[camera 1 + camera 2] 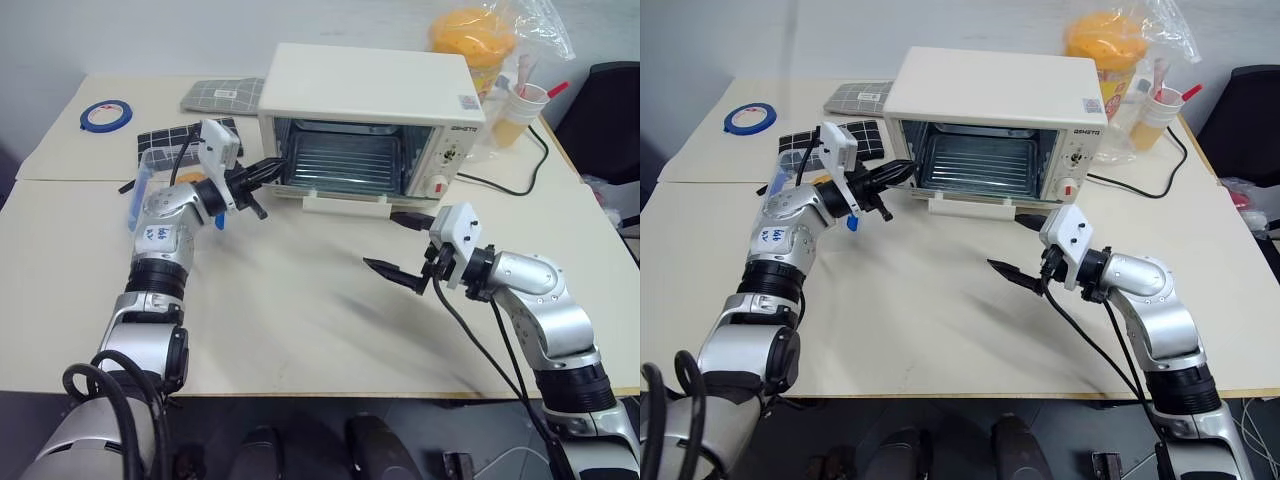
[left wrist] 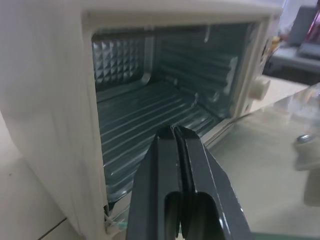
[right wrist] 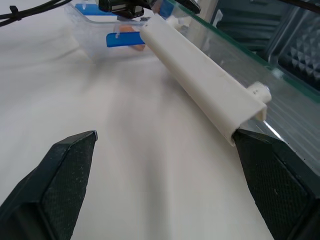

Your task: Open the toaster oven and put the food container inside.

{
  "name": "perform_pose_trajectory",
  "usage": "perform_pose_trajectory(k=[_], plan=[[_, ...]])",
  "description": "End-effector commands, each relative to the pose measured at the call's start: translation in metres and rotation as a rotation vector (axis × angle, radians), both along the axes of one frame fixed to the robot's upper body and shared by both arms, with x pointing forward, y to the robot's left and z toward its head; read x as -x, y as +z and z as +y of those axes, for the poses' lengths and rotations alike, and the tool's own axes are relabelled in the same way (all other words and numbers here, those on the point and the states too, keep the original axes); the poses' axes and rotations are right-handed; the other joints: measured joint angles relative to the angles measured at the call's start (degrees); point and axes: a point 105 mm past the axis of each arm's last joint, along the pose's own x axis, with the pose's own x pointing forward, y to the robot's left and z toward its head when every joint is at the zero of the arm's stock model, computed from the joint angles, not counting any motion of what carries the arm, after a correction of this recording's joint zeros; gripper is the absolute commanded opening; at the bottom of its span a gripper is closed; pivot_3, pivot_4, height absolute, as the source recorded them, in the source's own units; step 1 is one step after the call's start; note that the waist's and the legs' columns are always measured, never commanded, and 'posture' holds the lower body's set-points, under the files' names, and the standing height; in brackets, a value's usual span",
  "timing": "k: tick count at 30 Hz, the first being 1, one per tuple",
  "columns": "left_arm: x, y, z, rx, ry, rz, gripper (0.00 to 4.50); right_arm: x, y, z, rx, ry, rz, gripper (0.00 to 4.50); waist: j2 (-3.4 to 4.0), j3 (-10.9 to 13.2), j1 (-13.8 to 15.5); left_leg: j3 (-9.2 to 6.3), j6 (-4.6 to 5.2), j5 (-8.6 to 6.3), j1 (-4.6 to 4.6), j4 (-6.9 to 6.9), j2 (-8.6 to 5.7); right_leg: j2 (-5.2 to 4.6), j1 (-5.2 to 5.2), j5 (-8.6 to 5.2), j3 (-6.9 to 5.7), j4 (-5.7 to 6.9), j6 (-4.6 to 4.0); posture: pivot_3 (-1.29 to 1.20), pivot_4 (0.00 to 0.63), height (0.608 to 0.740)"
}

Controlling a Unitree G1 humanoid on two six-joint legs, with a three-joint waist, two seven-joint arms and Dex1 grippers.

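My left gripper [image 1: 272, 168], fingers pressed together, points into the open toaster oven [image 1: 370, 110], my right gripper [image 1: 398, 243] is spread wide before its lowered door, and the food container [image 3: 112, 31] sits on the table left of the oven.

Head stereo pair: high, looking fwd and down over table [image 1: 300, 330], both eyes sharing toaster oven [image 1: 365, 125] and both arms. Left wrist cam: very near, facing into open oven cavity. Right wrist cam: low over tabletop, near door handle [image 3: 200, 85], food container [image 3: 107, 35] beyond.
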Motion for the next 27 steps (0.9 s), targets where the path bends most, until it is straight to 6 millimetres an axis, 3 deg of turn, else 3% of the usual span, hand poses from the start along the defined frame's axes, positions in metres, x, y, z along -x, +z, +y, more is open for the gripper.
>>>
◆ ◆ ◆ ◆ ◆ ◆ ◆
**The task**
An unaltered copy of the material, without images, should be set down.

**Answer to this exercise**
[camera 1 + camera 2] 
[left wrist] 
[right wrist] 

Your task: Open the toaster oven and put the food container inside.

{
  "name": "perform_pose_trajectory",
  "usage": "perform_pose_trajectory(k=[_], plan=[[_, ...]])",
  "description": "End-effector commands, each relative to the pose measured at the call's start: translation in metres and rotation as a rotation vector (axis × angle, radians), both along the axes of one frame fixed to the robot's upper body and shared by both arms, with x pointing forward, y to the robot's left and z toward its head; read x as -x, y as +z and z as +y of those axes, for the poses' lengths and rotations alike, and the tool's own axes are relabelled in the same way (all other words and numbers here, those on the point and the states too, keep the original axes); the poses' axes and rotations are right-handed; the other joints: measured joint angles relative to the angles measured at the call's start (degrees); point and axes: a point 105 mm past the axis of each arm's last joint, along the pose's own x axis, with the pose's own x pointing forward, y to the robot's left and z toward its head when every joint is at the zero of the arm's stock model, computed from the joint angles, not counting any motion of what carries the arm, after a correction of this recording's joint zeros; gripper is the absolute commanded opening; at the bottom of its span a gripper is closed; pivot_3, pivot_4, height absolute, as the source recorded them, in the source's own units; step 1 is one step after the call's start; note that the waist's and the legs' columns are always measured, never commanded, and 'posture' holds the lower body's set-points, under the files' names, and the standing height; in brackets, a value's usual span",
  "timing": "k: tick count at 30 Hz, the first being 1, one per tuple",
  "columns": "left_arm: x, y, z, rx, ry, rz, gripper (0.00 to 4.50); right_arm: x, y, z, rx, ry, rz, gripper (0.00 to 4.50); waist: j2 (-3.4 to 4.0), j3 (-10.9 to 13.2), j1 (-13.8 to 15.5); left_leg: j3 (-9.2 to 6.3), j6 (-4.6 to 5.2), j5 (-8.6 to 6.3), j1 (-4.6 to 4.6), j4 (-6.9 to 6.9), j2 (-8.6 to 5.7); right_leg: j2 (-5.2 to 4.6), j1 (-5.2 to 5.2), j5 (-8.6 to 5.2), j3 (-6.9 to 5.7), j4 (-5.7 to 6.9), j6 (-4.6 to 4.0); posture: pivot_3 (-1.29 to 1.20), pivot_4 (0.00 to 0.63), height (0.608 to 0.740)"
}

Controlling a Unitree G1 humanoid on two six-joint legs, with a three-joint waist, two seven-joint arms and Dex1 grippers.

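My left gripper [image 1: 272, 168], fingers pressed together, points into the open toaster oven [image 1: 370, 110], my right gripper [image 1: 398, 243] is spread wide before its lowered door, and the food container [image 3: 112, 31] sits on the table left of the oven.

Head stereo pair: high, looking fwd and down over table [image 1: 300, 330], both eyes sharing toaster oven [image 1: 365, 125] and both arms. Left wrist cam: very near, facing into open oven cavity. Right wrist cam: low over tabletop, near door handle [image 3: 200, 85], food container [image 3: 107, 35] beyond.
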Motion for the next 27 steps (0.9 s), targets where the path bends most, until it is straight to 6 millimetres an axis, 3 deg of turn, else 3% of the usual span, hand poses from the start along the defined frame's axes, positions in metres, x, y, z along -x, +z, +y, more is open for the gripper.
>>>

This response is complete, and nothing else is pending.